Growing up in rural Pembrokeshire in the 1970s and 1980s, my school holidays were spent picking potatoes.

It was exhausting work, by the end of the day all I longed for was a bath and my bed.

I do have very happy memories of that time though, not simply because childhood memories can be distorted by the rosy glow of those carefree times.

I worked with my sisters and our friends, the farmer would feed us and the money seemed an impressive sum back then.

I liked the sense of camaraderie, working as a team, and it laid the foundation for a strong work ethic. Once you have picked potatoes for hours in the blazing sun nothing is physically impossible!

Much of that work is now mechanised but not so the job of picking soft fruit and vegetables.

British workers have shied away from those jobs in recent years so migrant workers have taken up the slack but coronavirus means those workers won’t be with us this year.

By all accounts we will be short of about 50,000 seasonal workers and that is a serious problem for farmers.

To plug the gap, they have joined forces and launched a nationwide recruitment drive, calling on us Brits to "Feed the Nation" by taking up seasonal roles in the fields, as the country did with our Land Army during the Second World War.

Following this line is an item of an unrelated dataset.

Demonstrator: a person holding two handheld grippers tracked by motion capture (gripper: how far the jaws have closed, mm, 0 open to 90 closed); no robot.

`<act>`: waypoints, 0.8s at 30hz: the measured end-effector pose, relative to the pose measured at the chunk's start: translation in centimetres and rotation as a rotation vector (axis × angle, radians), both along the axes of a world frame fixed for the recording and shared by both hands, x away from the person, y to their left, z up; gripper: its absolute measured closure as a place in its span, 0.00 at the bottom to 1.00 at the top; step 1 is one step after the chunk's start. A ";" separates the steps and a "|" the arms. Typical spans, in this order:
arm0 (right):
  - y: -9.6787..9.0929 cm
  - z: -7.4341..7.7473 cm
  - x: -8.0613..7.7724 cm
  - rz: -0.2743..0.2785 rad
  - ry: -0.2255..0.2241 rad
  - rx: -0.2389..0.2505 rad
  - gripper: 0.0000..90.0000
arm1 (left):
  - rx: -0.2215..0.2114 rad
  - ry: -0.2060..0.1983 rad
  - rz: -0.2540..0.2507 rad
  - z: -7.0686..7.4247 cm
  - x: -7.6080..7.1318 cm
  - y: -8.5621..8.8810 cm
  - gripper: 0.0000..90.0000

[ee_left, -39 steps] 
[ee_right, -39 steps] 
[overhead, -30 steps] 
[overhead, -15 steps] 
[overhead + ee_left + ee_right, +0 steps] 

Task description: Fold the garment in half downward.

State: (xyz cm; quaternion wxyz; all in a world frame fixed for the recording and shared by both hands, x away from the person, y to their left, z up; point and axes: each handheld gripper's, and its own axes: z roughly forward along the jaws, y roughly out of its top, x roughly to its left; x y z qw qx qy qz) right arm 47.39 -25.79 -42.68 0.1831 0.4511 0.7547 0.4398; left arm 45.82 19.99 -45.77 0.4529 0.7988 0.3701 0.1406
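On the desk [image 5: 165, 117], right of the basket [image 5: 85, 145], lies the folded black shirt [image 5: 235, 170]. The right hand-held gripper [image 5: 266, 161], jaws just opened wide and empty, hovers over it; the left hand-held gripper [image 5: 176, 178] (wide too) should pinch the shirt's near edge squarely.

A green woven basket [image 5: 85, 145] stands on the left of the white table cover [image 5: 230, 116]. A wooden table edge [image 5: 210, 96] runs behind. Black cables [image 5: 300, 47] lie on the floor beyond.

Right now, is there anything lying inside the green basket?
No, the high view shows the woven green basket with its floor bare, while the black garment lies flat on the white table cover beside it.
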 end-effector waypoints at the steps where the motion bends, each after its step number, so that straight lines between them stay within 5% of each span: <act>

It's fair to say that British workers have turned their noses up at seasonal farm work in recent years, perhaps partly due to the availability of other jobs in more comfortable surroundings.

For those that have lost their jobs as a result of the crisis this is an opportunity for a different kind of work.

This call to arms needs to be answered soon or the country could experience a supply shortage that would trigger higher prices.

Sowing and growing is the modern army in 2020.

Perhaps, when this crisis passes, we may even see students coming back to the job that kept me in work all those years ago.